Part II. NUMERICAL REASONING
8. Interlude: Collecting and managing data
Data is information. Data is the result of somebody’s efforts to record and store information, often to provide an opportunity for insight. It can be used to discover patterns, test hypotheses, and support arguments, among other things. But the numbers themselves often cannot convey much meaning—it is through manipulation and interpretation of the data that those uses can be realized. We therefore need to be conscious about how data are structured and managed, so that they can be manipulated and interpreted to reveal insights. If data are badly structured and managed, the risks can be great. Optimistically, we risk wasting lots of time trying to restructure data to allow the kind of analysis we wish to perform; worse yet, we risk compromising the integrity of or, heaven-forbid, the complete loss of data through poor structuring and mismanagement.

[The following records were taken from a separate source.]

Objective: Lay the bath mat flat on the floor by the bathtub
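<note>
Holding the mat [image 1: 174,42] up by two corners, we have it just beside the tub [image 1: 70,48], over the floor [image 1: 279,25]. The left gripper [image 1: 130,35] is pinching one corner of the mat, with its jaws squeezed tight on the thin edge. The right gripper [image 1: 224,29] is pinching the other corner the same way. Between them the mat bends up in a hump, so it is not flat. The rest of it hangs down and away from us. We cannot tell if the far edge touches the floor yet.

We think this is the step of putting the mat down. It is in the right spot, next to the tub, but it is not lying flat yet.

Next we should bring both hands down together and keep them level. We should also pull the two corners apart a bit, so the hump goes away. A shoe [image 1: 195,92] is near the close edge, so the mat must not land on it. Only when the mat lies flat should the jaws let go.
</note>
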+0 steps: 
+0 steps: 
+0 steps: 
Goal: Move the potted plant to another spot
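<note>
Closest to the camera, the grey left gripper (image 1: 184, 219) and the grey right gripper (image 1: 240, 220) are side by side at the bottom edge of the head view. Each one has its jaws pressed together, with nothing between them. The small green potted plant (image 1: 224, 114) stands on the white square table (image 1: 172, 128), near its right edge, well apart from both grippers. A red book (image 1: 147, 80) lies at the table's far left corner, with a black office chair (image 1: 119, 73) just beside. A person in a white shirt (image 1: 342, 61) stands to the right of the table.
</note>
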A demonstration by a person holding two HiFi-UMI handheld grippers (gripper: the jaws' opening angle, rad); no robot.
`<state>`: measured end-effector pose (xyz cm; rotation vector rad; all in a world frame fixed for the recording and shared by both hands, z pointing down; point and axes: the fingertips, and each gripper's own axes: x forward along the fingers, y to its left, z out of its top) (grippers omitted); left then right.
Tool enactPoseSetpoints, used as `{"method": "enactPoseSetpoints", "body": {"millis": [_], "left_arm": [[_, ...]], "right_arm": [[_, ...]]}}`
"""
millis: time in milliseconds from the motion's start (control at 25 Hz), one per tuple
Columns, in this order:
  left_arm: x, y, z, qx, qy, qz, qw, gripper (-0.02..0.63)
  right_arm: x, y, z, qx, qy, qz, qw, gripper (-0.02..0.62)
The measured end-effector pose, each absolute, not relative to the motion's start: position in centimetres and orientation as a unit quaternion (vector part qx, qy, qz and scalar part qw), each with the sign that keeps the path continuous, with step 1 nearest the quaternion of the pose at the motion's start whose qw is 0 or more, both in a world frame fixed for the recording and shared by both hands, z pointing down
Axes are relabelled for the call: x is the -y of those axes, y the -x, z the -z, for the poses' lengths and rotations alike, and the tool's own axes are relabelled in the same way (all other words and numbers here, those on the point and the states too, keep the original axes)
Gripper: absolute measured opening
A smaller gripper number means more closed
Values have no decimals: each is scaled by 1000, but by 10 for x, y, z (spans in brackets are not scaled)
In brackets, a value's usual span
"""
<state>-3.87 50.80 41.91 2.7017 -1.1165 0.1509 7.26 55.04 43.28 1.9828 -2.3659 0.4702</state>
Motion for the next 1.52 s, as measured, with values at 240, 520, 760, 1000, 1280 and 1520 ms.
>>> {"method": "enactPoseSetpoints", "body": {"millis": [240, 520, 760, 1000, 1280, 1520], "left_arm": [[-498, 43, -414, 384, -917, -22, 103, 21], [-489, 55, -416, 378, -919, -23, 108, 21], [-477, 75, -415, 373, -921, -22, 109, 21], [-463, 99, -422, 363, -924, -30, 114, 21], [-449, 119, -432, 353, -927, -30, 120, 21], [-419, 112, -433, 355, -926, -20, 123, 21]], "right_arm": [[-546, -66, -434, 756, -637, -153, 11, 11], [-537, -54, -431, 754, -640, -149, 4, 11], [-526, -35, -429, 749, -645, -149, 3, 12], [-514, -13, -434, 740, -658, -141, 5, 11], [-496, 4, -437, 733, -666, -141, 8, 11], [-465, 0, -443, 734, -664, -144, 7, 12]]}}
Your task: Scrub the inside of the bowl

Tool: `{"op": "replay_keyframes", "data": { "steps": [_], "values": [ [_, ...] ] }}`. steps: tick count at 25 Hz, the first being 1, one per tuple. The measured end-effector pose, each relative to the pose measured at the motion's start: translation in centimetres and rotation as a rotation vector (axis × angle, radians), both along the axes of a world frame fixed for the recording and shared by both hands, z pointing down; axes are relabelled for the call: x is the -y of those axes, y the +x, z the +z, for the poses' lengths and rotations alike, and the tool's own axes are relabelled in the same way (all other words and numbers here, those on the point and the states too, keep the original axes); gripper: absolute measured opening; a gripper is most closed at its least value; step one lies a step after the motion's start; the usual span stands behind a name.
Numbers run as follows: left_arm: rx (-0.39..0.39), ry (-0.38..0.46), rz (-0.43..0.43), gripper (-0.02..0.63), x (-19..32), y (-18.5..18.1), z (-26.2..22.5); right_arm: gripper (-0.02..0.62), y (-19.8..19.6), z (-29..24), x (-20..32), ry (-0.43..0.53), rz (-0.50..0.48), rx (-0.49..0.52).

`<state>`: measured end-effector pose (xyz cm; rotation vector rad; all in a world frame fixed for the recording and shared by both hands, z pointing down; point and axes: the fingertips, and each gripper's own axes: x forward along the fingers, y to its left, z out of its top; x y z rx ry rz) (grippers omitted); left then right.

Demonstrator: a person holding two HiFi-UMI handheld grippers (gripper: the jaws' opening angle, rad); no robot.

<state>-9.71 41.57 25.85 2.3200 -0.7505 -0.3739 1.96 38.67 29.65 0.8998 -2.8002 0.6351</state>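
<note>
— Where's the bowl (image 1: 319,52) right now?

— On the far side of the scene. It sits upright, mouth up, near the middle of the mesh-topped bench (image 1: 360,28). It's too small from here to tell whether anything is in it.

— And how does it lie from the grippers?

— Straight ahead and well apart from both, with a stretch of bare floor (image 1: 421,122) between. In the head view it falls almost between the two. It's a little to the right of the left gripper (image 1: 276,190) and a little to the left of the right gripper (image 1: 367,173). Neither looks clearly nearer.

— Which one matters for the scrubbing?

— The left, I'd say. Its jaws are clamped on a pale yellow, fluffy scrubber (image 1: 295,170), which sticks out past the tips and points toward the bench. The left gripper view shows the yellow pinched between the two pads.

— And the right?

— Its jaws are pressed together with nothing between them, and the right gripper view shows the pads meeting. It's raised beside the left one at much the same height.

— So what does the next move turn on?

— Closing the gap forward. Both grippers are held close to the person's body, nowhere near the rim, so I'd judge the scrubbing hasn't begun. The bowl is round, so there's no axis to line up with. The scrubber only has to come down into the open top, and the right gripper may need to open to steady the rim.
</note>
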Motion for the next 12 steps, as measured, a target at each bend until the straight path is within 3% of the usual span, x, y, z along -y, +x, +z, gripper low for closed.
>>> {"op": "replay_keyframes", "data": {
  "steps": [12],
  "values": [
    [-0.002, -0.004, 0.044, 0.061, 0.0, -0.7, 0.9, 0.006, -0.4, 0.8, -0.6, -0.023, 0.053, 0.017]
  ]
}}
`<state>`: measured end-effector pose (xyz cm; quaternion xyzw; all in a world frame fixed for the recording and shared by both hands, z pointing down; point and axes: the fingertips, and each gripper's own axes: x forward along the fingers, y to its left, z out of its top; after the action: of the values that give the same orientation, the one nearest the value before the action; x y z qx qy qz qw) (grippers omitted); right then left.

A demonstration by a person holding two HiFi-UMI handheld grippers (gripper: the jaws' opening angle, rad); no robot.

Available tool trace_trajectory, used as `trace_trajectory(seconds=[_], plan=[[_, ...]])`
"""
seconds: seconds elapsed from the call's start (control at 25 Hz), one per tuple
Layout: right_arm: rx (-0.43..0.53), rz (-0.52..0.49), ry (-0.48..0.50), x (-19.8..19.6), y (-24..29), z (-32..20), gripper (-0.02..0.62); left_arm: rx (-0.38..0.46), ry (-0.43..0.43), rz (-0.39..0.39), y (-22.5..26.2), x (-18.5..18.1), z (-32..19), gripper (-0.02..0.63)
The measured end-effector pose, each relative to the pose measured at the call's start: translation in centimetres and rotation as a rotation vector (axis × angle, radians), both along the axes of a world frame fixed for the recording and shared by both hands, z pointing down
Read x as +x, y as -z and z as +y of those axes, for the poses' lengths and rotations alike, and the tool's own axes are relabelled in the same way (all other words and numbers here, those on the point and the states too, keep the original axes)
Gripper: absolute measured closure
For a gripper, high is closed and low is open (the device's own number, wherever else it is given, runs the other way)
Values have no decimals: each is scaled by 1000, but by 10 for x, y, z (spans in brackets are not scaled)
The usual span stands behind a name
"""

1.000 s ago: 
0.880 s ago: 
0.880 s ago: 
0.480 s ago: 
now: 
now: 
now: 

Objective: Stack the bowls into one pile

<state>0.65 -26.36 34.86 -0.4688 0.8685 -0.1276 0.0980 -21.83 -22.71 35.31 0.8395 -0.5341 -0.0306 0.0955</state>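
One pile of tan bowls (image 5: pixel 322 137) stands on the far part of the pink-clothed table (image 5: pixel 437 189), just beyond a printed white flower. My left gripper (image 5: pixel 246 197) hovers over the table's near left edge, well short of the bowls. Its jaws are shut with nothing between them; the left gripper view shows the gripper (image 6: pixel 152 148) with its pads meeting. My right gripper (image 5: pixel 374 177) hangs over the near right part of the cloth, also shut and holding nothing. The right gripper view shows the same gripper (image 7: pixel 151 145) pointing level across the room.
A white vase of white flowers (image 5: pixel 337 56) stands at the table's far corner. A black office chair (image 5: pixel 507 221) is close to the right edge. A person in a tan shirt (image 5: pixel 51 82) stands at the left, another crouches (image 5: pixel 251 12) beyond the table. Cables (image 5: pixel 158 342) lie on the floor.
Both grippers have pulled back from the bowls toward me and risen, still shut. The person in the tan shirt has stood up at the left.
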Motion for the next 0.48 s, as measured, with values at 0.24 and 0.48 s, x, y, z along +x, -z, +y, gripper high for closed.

First, lets be clear about what is meant by data structure and data management:
- Data structure refers to the organization and layout of data as it is stored. Whether it is handwritten in notebooks or stored in spreadsheets or text files, data usually has an architecture that reflects the intentions (or ignorance) of the data manager or sometimes the protocols of his/her organization or institution.
- Data management is the set of practices aimed at preserving the quality, integrity, and accessibility of the data. This can include all phases of data usage from collection and manipulation to storage, sharing, and archiving.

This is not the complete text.